In his book On Trails, journalist Robert Moor writes that crowds “can collectively make judgements that rival those of the most highly regarded experts”. But there is one important caveat to trusting the wisdom of crowds: participants must act independently, because in those “experiments where people were given access to one another’s answers, the collective intelligence worsened”.
The more influence that members of a group exert on one another, the less accurate the outcome. The only exception to this is when participants are shown previous best guesses, but that only works if those managing the experiment know the answer, and can therefore reveal the information.
When the key stage 2 Sats data was released in July, and all results had risen, I asked whether the setting of the expected standard was really about maintaining the comparability of results or if it was more to do with ensuring the right amount of improvement each year (bit.ly/SatsAcc). I was being provocative, but it caused me to investigate how the standard is set. And this led me to an excellent blog by Ann Heavey (bit.ly/HeaveySats).
First, two groups of 30 members are selected for each of the KS2 test subjects. Each member must complete an activity in advance to ensure familiarity with performance descriptors. On the day of the standard-setting exercise, participants are issued with a booklet that places test items in order of difficulty based on the previous year’s answers.
The wisdom of the crowd?
In round one, members work independently, bookmarking the point that they feel represents the expected standard.

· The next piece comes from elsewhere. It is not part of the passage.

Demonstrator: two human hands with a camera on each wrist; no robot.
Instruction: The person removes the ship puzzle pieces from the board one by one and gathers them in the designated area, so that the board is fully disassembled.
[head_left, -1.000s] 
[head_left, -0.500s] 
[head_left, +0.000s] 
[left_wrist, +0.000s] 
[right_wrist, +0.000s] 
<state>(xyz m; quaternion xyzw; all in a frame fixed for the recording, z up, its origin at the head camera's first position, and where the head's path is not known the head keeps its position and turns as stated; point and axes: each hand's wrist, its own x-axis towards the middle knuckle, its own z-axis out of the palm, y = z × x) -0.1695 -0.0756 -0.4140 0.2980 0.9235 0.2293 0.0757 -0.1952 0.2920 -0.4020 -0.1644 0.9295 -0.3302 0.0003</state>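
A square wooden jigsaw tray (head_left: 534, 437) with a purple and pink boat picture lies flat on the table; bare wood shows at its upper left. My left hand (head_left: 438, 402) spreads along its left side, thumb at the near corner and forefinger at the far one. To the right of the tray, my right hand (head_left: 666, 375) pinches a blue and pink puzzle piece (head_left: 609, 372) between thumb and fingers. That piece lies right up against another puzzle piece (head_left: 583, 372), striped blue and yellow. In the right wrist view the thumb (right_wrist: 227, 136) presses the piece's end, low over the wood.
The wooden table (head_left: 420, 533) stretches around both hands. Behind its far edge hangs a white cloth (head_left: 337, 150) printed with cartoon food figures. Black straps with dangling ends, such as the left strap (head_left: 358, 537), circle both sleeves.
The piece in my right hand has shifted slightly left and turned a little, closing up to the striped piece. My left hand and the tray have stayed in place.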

In round two, members work in smaller teams to discuss the placement of the bookmark. Between rounds two and three, impact data is shared, which shows the percentage of children nationally who would meet the expected standard based on the various suggested bookmarks. And in round three, the whole group decides upon their final bookmark placement. The final bookmarks decided by both groups then go forward to a standard confirmation meeting.
This does seem a rigorous process, but let’s return to the wisdom of the crowd. What is the impact of group discussion on independently made decisions? How much influence do some individuals exert? How much does the impact data influence behaviour?
Perhaps taking an average of the independently judged bookmarks in round one would be a more accurate way of setting the standard. Although perhaps that wouldn’t result in the right amount of improvement.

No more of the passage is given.